Sanjeev Sanyal sets off to explore India and look at how the country’s history was shaped by its rivers, mountains and cities. He traverses remote mountain passes, visits ancient archaeological sites, crosses rivers in shaky boats and immerses himself in old records and manuscripts. Ian St John thinks this is a book more for the general reader or traveller looking for an engaging but not overly demanding introduction to the historical background to contemporary India.
Land of the Seven Rivers: A Brief History of India’s Geography. Sanjeev Sanyal. Penguin. February 2013.

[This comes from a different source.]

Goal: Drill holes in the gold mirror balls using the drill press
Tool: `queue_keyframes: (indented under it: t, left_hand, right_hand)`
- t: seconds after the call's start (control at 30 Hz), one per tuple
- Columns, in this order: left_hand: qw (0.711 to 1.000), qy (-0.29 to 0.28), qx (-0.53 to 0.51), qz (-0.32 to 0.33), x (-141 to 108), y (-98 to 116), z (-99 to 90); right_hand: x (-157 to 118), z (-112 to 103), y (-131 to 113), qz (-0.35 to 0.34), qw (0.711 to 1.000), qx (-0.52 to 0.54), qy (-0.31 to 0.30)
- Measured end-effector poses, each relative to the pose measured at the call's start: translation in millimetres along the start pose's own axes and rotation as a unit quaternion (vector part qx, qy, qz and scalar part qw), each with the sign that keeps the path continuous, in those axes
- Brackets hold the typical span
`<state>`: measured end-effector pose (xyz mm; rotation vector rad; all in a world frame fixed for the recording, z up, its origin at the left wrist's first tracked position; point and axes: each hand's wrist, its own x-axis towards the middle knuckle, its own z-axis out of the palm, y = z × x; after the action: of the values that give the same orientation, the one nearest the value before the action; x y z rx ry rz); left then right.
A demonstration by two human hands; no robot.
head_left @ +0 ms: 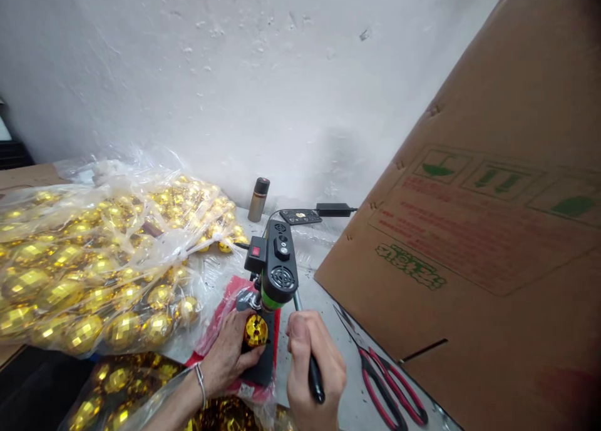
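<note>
A small black bench drill press with a red switch stands in front of me. My left hand, with a bracelet at the wrist, has its fingers and thumb closed around a gold faceted ball. The ball is on the machine's dark base, just below and in front of the drill head. A dark mark shows on the ball's top; I cannot tell if it is a hole. My right hand is closed on a lever with a black grip, to the right of the machine.
Clear plastic bags of gold balls fill the left side, with more balls in front. Red-handled scissors lie at right beside a large cardboard box. A spray can and a power adapter sit by the wall.
</note>
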<state>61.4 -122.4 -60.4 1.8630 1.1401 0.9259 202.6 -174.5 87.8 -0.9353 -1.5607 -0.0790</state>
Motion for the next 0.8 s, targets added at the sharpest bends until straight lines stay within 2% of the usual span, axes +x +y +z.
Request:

Land of the Seven Rivers is an affable book that meanders, rather like the rivers it describes, through the familiar landscape of the history of the Indian sub-continent. Along the way we pass most of the landmarks one would expect: the Harappans, the Vedas, Ashoka, the Ramayana and Mahabharata, the various cities of Delhi, the Mughals, the British and their mapmakers, Partition, as well as the rise of a new India exemplified by the rapid growth of Gurgaon, a centre for the call-centre industry south of Delhi and characterised by ‘gleaming office towers, metro-stations, malls, luxury hotels and millions of jobs.’ (p. 291) There are some curious by-ways along the journey. Why, for instance, are no lions depicted upon Harappan seals? The climate was too moist for them apparently – although this causes some difficulties for one of the book’s most unexpected propositions: namely, that the Vedic hymns (where lions are mentioned) were the product of the Harappan civilisation.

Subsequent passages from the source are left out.